When the first reports of the massacre at the Pulse nightclub in Orlando first appeared, I was surprised to see the club identified as a "gay nightclub." Throughout my newspaper career, I was taught — and taught reporters who worked for me — that irrelevant identifications should not be included in news stories.
For too long, newspapers had racially identified people in news stories, obituaries and in other places as "colored" or "Negro." This was a blatantly prejudicial means of separating people, especially in crime reports. When the unfairness of this irrelevance was identified and banned in most newspapers, other identifications were added to the ban on race or color. We didn't identify people as white, black, Jewish, Hispanic, immigrant, married, homosexual, straight or whatever unless it was relevant to the news story.
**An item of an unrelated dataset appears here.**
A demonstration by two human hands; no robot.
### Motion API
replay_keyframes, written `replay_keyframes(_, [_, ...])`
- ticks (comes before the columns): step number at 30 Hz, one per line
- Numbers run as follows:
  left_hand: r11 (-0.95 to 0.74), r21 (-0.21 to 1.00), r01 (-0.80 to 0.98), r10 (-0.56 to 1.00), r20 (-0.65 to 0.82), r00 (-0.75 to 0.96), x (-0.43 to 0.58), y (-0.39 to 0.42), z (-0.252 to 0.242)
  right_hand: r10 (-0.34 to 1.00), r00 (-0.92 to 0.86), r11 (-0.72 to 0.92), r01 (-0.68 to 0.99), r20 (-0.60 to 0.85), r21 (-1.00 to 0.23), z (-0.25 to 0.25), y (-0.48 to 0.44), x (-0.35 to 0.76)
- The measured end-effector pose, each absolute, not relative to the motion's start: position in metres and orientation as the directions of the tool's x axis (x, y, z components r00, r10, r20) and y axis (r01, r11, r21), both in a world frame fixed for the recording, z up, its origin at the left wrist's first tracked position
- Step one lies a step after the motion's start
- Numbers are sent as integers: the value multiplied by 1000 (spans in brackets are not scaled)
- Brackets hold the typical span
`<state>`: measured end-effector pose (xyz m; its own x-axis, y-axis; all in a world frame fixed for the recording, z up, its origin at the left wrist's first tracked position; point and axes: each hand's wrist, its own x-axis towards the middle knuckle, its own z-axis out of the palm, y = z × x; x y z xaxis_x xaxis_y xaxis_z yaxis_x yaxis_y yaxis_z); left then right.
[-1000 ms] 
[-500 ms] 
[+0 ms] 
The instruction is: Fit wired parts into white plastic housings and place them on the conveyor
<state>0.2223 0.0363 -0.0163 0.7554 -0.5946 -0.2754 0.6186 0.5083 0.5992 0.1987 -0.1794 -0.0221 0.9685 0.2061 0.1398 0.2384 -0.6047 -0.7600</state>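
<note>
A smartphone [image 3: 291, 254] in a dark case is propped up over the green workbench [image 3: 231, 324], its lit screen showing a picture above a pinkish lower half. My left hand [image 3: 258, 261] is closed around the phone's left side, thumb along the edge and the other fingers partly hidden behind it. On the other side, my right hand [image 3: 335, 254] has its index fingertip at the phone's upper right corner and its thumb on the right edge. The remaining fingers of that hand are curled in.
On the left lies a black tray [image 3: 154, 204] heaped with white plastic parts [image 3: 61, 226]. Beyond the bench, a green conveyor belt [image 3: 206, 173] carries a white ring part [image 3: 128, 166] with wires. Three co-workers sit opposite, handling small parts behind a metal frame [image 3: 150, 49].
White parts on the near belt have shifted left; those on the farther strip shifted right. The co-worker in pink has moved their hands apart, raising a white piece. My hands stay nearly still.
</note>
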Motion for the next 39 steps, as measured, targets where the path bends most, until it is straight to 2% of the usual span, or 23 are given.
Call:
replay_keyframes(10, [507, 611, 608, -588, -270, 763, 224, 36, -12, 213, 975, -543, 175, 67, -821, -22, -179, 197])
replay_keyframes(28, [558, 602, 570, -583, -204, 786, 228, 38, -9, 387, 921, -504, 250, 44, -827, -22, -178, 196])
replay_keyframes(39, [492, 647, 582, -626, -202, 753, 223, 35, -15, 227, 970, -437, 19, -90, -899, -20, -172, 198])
Sometimes, race and other identifications are relevant to the story, but usually they are not.
In those first reports of the Orlando shooting, the relevance of Pulse as a LGBT hangout was not apparent, but it appeared in nearly every news report. Later, when the shooter was identified as someone who hated gays or who had struggled with his own sexuality, the relevance became clear and the identification of Pulse as a gay club was fully justified.
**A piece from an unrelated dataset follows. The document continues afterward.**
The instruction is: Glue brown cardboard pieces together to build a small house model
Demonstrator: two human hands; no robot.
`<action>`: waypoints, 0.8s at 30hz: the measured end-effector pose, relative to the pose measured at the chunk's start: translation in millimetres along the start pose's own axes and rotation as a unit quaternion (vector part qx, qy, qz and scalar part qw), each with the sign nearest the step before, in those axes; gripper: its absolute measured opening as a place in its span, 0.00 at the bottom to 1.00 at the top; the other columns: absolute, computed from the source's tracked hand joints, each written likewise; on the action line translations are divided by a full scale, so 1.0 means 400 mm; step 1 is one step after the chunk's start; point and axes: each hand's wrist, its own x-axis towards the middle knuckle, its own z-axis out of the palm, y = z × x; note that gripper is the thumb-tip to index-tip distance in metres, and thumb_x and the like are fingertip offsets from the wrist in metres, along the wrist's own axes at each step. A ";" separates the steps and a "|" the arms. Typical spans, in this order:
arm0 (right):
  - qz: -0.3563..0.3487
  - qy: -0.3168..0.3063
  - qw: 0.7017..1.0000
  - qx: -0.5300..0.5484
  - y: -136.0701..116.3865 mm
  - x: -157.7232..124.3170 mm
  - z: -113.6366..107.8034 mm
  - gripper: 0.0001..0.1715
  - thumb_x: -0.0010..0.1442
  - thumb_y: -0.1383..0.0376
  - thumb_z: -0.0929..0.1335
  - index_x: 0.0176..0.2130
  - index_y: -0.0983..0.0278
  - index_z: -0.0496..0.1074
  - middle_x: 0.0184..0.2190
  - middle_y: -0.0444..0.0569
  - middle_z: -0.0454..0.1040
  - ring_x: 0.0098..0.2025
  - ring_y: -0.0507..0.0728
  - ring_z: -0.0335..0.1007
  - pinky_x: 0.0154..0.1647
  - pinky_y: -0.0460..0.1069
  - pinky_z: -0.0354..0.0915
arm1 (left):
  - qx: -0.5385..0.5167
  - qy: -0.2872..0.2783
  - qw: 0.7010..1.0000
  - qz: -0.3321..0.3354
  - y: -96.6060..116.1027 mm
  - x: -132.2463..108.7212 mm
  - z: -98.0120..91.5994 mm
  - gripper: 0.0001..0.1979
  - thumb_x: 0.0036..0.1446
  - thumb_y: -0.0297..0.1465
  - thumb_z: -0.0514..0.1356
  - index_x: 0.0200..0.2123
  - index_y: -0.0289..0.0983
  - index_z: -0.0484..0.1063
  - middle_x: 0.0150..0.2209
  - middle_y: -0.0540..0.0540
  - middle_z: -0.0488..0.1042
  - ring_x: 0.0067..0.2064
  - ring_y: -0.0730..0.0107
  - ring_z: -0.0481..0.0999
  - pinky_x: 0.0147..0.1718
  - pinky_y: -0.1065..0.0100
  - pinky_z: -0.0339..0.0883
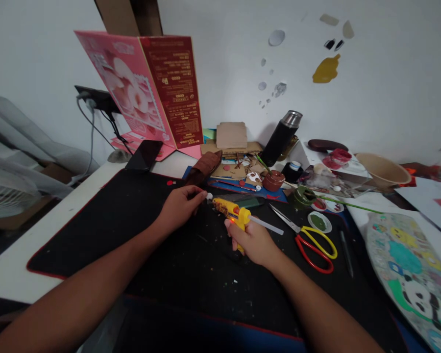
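A white fan (7, 186) stands beyond the left edge of a white table (25, 282), most of which lies under a black mat (106, 225) with red stitching. At the mat's back left corner rests a dark phone (144, 156); behind it, toward the table's back edge, a pink and red folded card (173, 88) stands upright. Near the mat's back edge lies a small red piece (171, 183).

Over the middle of the mat, the left hand (180, 206) has thumb and forefinger pinched together on a small white piece (209, 196). Behind this hand is a brown case (206, 166). Just right of the white piece is the nozzle of a yellow glue gun (226, 208), a clear stick jutting from its rear; whether the two touch, I cannot tell. The right hand (255, 240) is wrapped around the gun's handle.

Toward the table's back edge, cardboard (231, 135) is stacked, then a black flask (281, 139) leans, with a brown pot (274, 180) in front. Nearer the mat's right edge lie scissors (318, 247) with yellow and red handles, slightly apart, a dish of green paint (319, 222) and a dark pen (346, 252). Beyond that edge is a board painted with a panda (407, 264).
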 end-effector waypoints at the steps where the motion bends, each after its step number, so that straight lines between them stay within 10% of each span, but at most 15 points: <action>1: 0.003 -0.001 1.000 0.001 0.002 0.000 0.000 0.32 0.72 0.45 0.62 0.25 0.61 0.68 0.16 0.43 0.69 0.17 0.50 0.62 0.20 0.44 0.58 | -0.002 0.002 1.000 -0.002 0.000 0.000 -0.001 0.19 0.58 0.48 0.61 0.33 0.37 0.76 0.19 0.54 0.67 0.20 0.73 0.63 0.21 0.70 0.55; 18: 0.045 -0.003 0.998 0.043 0.004 0.006 0.001 0.31 0.69 0.42 0.63 0.27 0.62 0.71 0.15 0.43 0.69 0.15 0.50 0.62 0.18 0.44 0.58 | -0.044 0.012 0.999 -0.025 0.003 0.004 -0.009 0.15 0.60 0.42 0.62 0.30 0.36 0.74 0.17 0.54 0.67 0.18 0.76 0.61 0.19 0.73 0.51; 24: 0.043 -0.008 0.998 0.037 -0.013 0.010 0.012 0.24 0.70 0.47 0.63 0.34 0.61 0.73 0.18 0.41 0.70 0.16 0.51 0.62 0.18 0.44 0.57 | -0.157 0.118 0.980 0.018 0.046 -0.002 -0.098 0.13 0.58 0.41 0.66 0.32 0.37 0.75 0.20 0.54 0.69 0.19 0.78 0.62 0.17 0.74 0.50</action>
But those first reports, and the pervasiveness of the identification of the club as a gay club, made me wonder: Is there an exception to the usual rule about not identifying people by race, creed, color, etc. when sexual orientation is involved? The crush of the 24-hour news cycle can sometimes blur the rules of journalism, and it's possible that's what happened here. Some reporter or reporters might have assumed the club patrons' sexuality was important and included in an early report, and that addition would be picked up by others. Or it may be that reporters made the assumption that this shooting had specifically targeted LGBT people, an assumption that appears to have been correct.